[Collected data entries]
============================================================

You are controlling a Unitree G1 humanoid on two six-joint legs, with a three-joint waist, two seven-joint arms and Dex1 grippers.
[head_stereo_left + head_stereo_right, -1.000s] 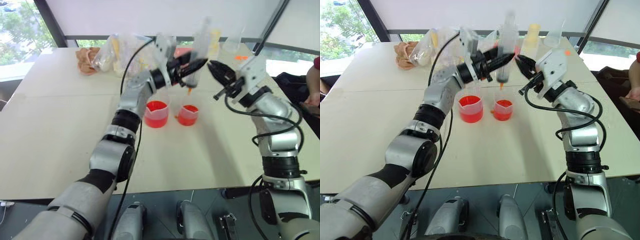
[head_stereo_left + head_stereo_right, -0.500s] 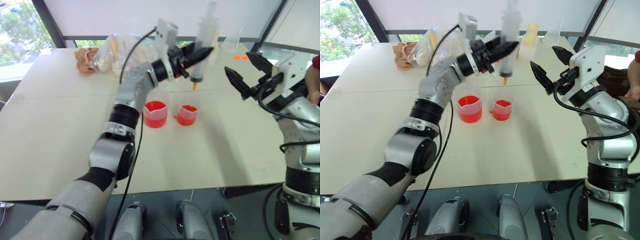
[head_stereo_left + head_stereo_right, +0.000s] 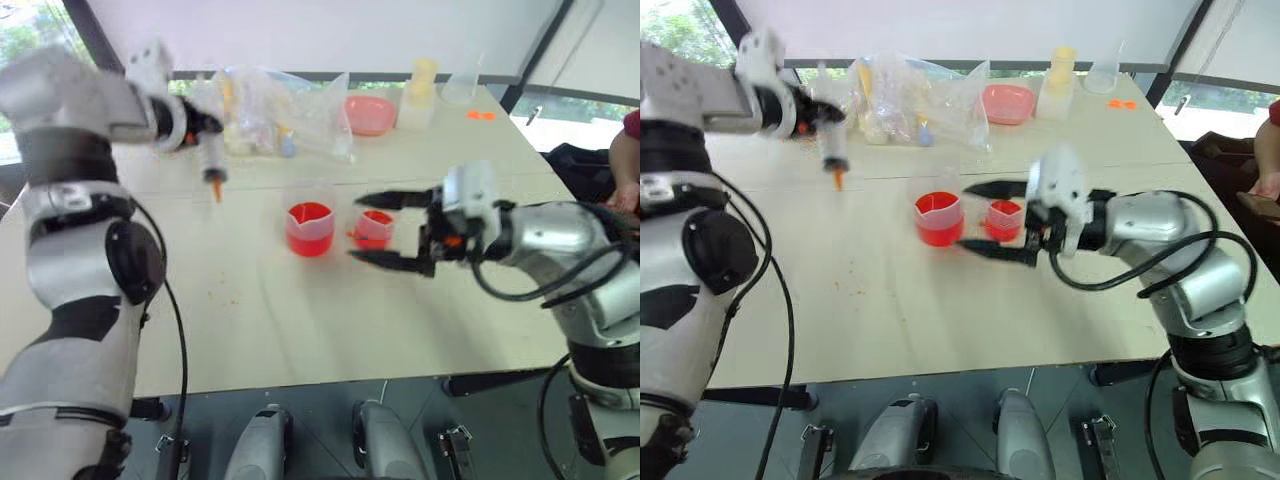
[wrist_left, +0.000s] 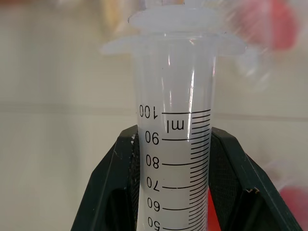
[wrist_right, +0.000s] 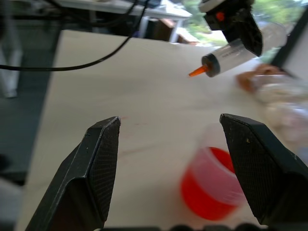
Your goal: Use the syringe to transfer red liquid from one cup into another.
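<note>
Orange-tipped clear syringe, black marks

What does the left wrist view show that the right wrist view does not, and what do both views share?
Left wrist view alone: the black graduation marks and the flange of the syringe, seen close, clamped between the left end effector fingers. Right wrist view alone: the syringe's orange tip, the open right end effector, and the larger beaker with red liquid on the table. Shared: the syringe in the left end effector's grip, and the pale table.
</note>
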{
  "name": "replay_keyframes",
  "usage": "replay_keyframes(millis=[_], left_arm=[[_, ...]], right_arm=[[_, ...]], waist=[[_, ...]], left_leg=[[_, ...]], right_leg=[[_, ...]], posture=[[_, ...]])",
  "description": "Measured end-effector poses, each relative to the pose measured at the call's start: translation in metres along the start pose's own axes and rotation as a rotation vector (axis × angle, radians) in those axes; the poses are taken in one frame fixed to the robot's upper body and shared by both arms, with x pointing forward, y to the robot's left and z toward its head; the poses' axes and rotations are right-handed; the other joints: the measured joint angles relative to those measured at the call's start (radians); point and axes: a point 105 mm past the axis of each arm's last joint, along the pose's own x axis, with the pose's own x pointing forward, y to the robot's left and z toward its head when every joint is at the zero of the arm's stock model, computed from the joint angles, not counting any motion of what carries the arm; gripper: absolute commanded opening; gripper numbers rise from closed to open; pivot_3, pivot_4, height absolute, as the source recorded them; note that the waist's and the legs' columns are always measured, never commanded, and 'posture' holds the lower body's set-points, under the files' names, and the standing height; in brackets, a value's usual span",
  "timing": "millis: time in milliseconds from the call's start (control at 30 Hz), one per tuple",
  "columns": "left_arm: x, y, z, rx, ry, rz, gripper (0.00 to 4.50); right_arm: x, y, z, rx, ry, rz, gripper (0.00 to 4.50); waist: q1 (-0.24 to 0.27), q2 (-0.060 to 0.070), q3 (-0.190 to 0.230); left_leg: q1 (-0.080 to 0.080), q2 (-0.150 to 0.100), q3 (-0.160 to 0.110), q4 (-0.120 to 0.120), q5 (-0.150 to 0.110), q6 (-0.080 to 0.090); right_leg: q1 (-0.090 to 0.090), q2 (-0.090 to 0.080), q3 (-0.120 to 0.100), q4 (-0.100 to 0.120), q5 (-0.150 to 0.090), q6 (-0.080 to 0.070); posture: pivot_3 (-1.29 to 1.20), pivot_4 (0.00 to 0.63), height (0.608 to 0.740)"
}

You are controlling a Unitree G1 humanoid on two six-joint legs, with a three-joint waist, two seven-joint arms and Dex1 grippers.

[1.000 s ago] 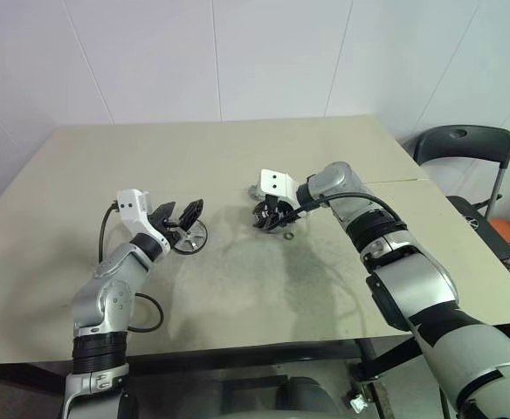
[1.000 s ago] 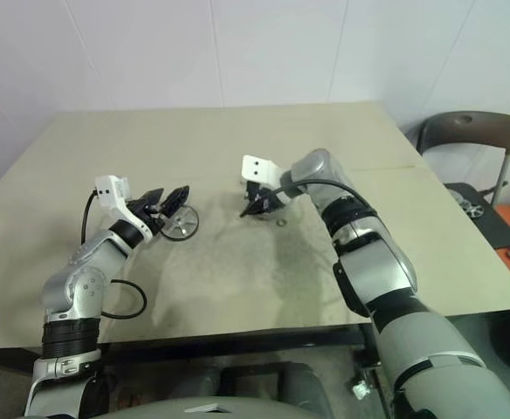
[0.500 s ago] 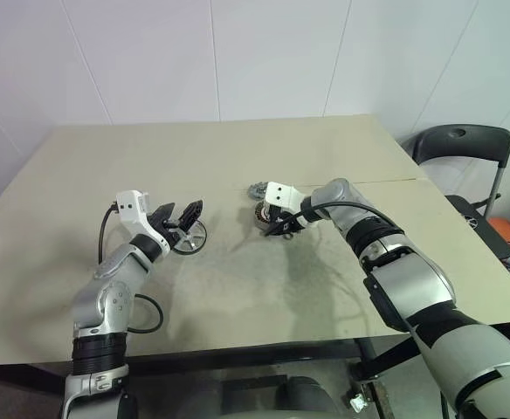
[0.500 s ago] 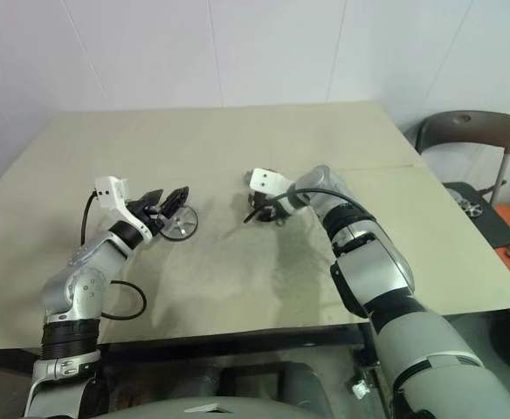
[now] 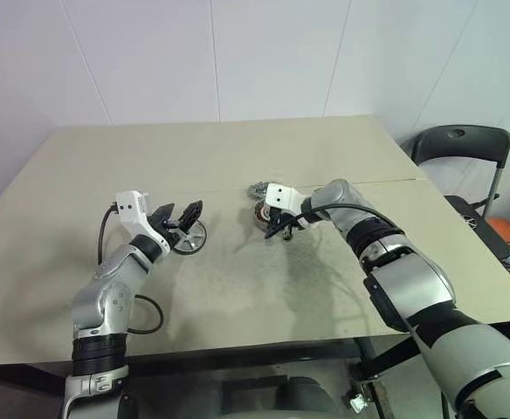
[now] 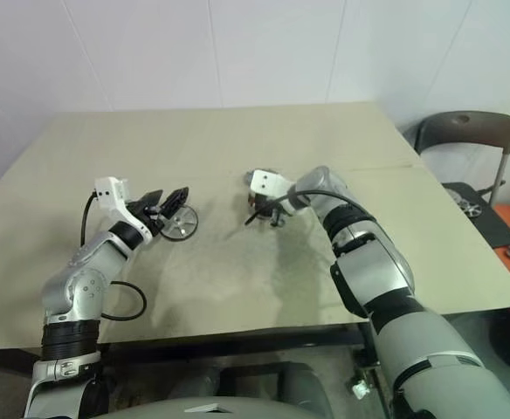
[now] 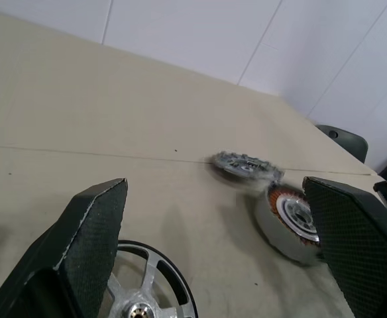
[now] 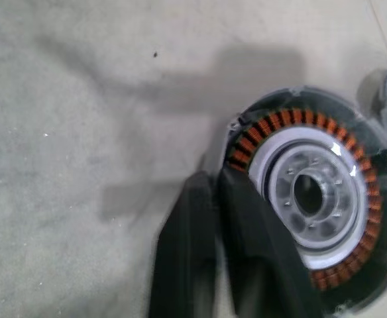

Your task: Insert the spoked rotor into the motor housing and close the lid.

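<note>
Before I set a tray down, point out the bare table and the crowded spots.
Bare: the table from its near edge up to the parts, and the far stretch to the wall. Crowded: the right hand at the motor housing, the lid just beyond; the left hand over the spoked rotor.

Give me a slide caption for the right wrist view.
Right pincer shut at the edge of the motor housing, copper coils ringing its grey hub.
</note>
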Motion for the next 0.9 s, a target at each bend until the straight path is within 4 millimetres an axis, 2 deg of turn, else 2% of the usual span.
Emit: replay_keyframes(millis=[567,900], left_arm=[[0.0002,-0.0002,0.0002,0.0,-0.001,-0.001,4.5],[0.0007,-0.0004,0.0002,-0.001,-0.001,-0.001,4.5]], right_arm=[[0.002,-0.001,0.0009,-0.003,0.008,-0.018,0.02],[-0.0011,0.003,0.0038,-0.015,-0.003,0.037,0.02]], waist=[[0.0,0.0,0.0],[0.0,0.0,0.0]], left_leg=[[0.001,0.0,0.0,0.0,0.0,0.0],[0.001,0.0,0.0,0.0,0.0,0.0]], right_leg=[[0.001,0.0,0.0,0.0,0.001,-0.001],[0.001,0.001,0.0,0.0,0.001,-0.001]], posture=[[0.0,0.0,0.74],[0.0,0.0,0.74]])
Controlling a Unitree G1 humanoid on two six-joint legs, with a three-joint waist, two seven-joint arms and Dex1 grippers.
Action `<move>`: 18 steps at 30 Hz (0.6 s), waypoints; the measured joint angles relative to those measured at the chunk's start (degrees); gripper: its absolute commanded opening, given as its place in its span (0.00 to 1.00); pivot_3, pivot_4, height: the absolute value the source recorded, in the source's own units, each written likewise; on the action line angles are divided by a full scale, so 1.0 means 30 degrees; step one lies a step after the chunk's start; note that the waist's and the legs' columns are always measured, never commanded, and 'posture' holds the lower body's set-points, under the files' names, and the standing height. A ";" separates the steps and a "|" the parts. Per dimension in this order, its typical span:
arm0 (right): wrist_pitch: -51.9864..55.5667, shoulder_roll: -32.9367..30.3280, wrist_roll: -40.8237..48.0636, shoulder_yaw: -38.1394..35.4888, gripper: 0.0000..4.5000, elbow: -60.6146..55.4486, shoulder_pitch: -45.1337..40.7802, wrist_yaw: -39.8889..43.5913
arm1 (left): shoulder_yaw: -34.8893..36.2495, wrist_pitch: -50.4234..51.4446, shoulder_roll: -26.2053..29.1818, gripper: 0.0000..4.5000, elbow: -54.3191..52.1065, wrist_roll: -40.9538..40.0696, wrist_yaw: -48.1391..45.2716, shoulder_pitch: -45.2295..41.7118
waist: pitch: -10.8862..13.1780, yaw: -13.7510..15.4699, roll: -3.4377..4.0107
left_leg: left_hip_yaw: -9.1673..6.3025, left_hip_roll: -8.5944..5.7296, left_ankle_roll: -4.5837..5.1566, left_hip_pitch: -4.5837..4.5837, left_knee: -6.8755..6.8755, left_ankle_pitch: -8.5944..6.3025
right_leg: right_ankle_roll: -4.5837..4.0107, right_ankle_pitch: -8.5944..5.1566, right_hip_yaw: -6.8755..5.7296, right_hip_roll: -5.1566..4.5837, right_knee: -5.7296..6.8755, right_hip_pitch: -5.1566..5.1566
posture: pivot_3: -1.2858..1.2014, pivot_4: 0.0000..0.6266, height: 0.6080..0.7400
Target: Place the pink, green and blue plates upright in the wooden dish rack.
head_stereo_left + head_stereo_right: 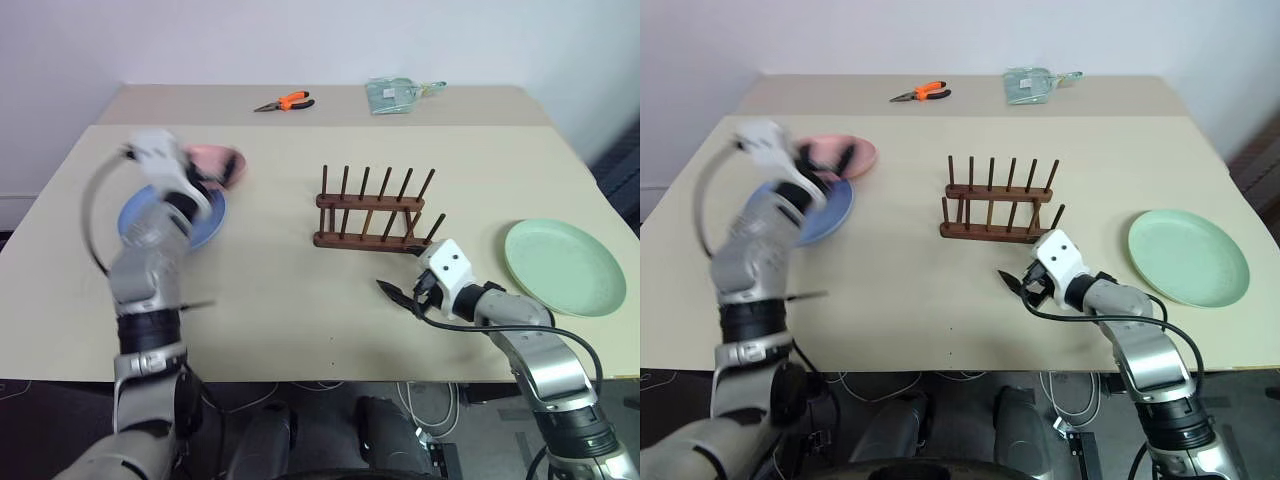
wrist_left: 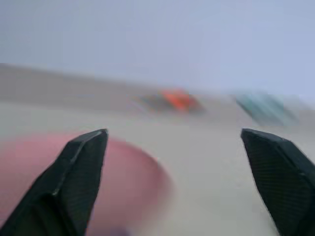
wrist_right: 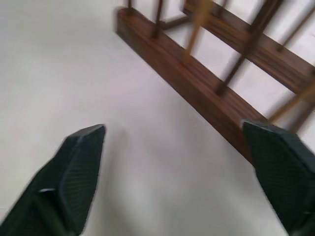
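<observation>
Left gripper [image 2: 172,142]: jaws wide, nothing held, raised over pink plate [image 1: 215,160], approx., view blurred. Right gripper [image 3: 174,142]: wide, empty, at rack's [image 1: 372,212] 6 o'clock. Blue plate [image 1: 205,222] beside pink; green plate [image 1: 565,266] at rack's 4 o'clock, flat.

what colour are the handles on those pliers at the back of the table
Orange handles on the pliers, clearest in the left eye view.

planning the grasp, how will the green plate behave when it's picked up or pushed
The green plate looks rigid, so it should hold its shape. It lies flat on the table with a low rim, so it will probably slide rather than tip when pushed. Its thin, shallow build suggests it is light.
</observation>
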 measured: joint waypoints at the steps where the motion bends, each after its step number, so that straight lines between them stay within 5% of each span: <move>1: -0.0051 0.0035 -0.0026 0.0172 0.99 0.0051 -0.0065 0.0046 | 0.0667 0.0201 -0.0031 0.99 -0.0024 -0.0008 0.1185 -0.0247 | -0.0005 -0.0002 0.0008 | 0.0004 -0.0001 -0.0001 0.0006 -0.0005 0.0000 | -0.0011 0.0007 0.0002 -0.0001 0.0002 0.0000 | 0.52 0.24 1.00; 5: -0.0122 0.0321 -0.0046 0.0574 0.99 0.0144 -0.0542 0.0102 | 0.3157 0.1927 -0.0607 0.99 0.1089 -0.0829 0.4690 -0.0325 | 0.0010 0.0034 -0.0024 | -0.0018 -0.0009 -0.0016 -0.0018 0.0009 0.0010 | -0.0017 0.0010 -0.0004 0.0008 0.0015 -0.0017 | 0.52 0.24 1.00; 15: -0.0241 0.0856 -0.0107 0.0928 0.99 0.0017 -0.0251 -0.0101 | 0.5925 0.3536 0.0132 0.99 0.8489 -0.4618 0.5078 -0.3558 | -0.0002 0.0338 -0.0081 | -0.0020 -0.0019 -0.0024 -0.0024 0.0014 0.0013 | -0.0015 0.0014 -0.0011 0.0010 0.0016 -0.0018 | 0.52 0.24 1.00; 18: -0.0239 0.0798 -0.0186 0.0629 1.00 -0.0331 0.0575 -0.0363 | 0.6162 0.2336 0.0419 0.80 1.1675 -0.5009 0.4750 -0.4368 | -0.0002 0.0379 -0.0082 | -0.0013 -0.0022 -0.0024 -0.0026 0.0017 0.0014 | -0.0016 0.0015 -0.0007 0.0008 0.0014 -0.0017 | 0.52 0.24 1.00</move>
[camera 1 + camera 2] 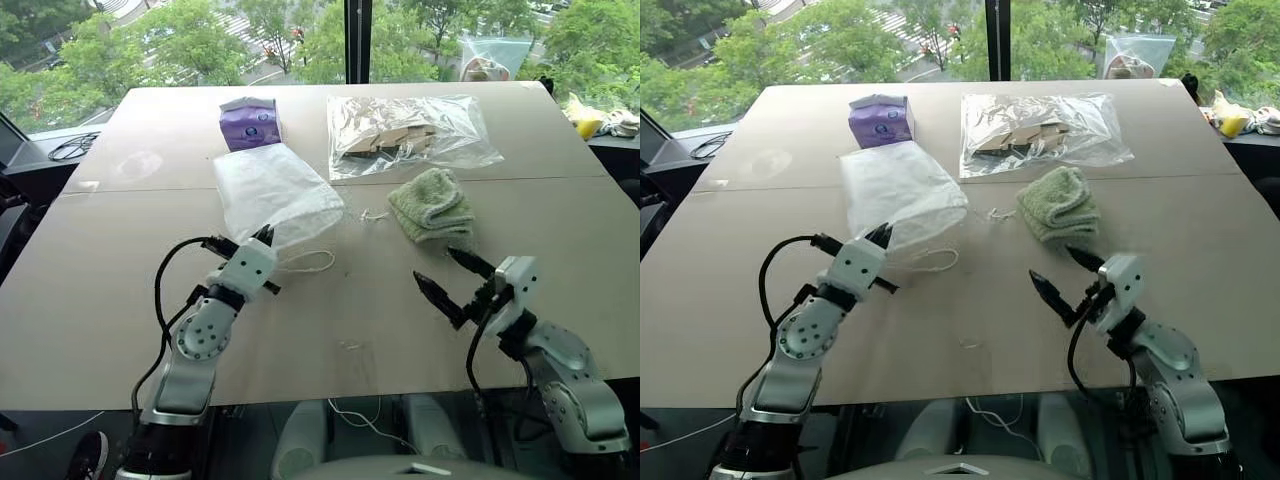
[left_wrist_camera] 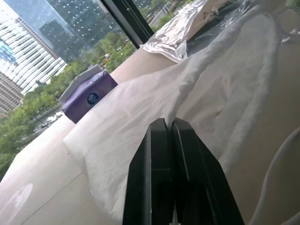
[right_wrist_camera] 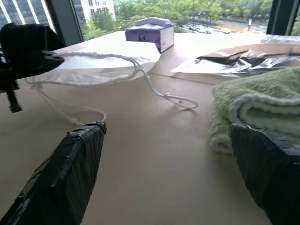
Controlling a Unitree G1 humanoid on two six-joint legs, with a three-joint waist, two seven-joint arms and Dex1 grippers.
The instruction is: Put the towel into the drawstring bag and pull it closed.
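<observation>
The white drawstring bag (image 1: 275,190) lies flat on the table, mouth toward me, with its cord (image 1: 310,262) looped loose at the near edge. My left gripper (image 1: 265,236) is shut on the bag's near edge, and the thin fabric puckers up between the black fingertips (image 2: 161,129). The pale green towel (image 1: 432,205) lies folded to the right of the bag. My right gripper (image 1: 434,264) stands open just in front of the towel. One of its fingers (image 3: 262,154) is close by the towel's near fold and the other is over bare table.
A purple tissue pack (image 1: 250,122) stands behind the bag. A clear plastic bag with wooden pieces (image 1: 410,130) lies behind the towel. A cord end (image 3: 180,101) trails between bag and towel. The table's near edge (image 1: 330,390) runs just under my arms.
</observation>
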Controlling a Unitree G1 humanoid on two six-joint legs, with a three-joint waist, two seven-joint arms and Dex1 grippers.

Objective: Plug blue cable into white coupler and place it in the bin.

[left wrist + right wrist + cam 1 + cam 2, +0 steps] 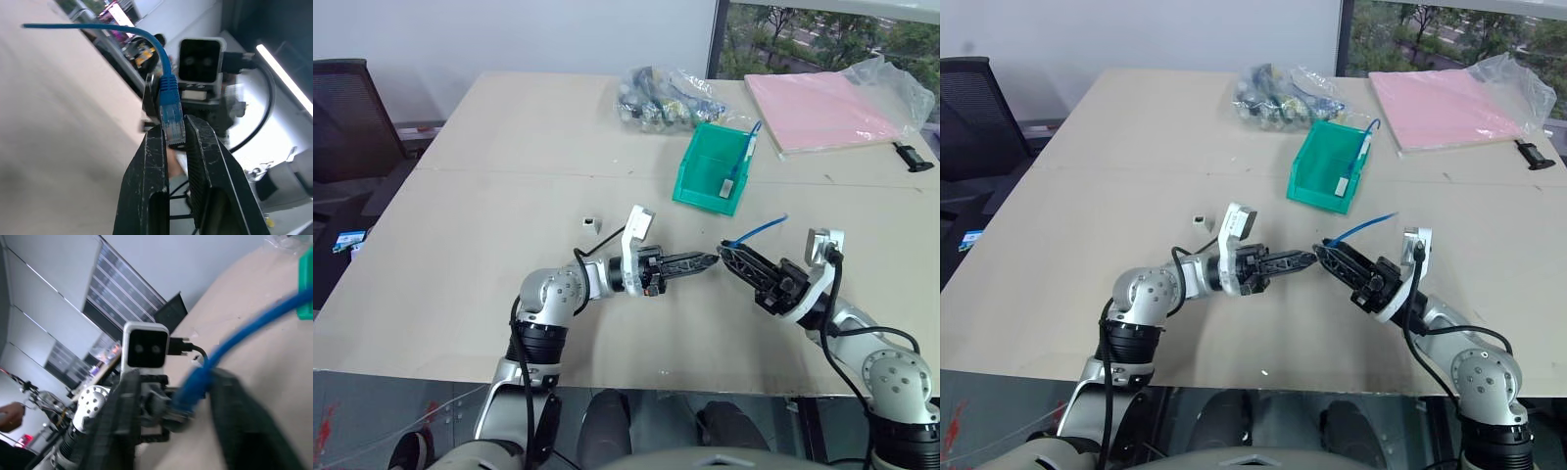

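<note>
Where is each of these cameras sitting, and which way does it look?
Head, both eyes: look down over both arms at the table, the bin and the white coupler.
Left wrist: along the left gripper, shut, toward the right gripper.
Right wrist: along the right gripper toward the left gripper.
Shared: the blue cable.

Non-task items: light wood table [489, 294]. Clear plastic bag of mixed cables [664, 96] at the far side, mid-table. Flat pink folder [822, 110] in the far right corner, lying on a crumpled clear plastic bag [886, 78]. Small black object [913, 157] just beside it. Dark office chair [347, 117] off the table's left.
</note>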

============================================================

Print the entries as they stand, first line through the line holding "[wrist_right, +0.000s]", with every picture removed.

■ SOLUTION BELOW:
You are controlling a Unitree G1 humanoid on two six-joint legs, with a three-joint waist, two seven-joint arms and Dex1 grippers.
[head_stereo_left + head_stereo_right, -1.000s] 
[head_stereo_left + head_stereo_right, -0.500s] 
[head_stereo_left + head_stereo_right, +0.000s] 
[wrist_left, +0.000s] 
[wrist_right, +0.000s] 

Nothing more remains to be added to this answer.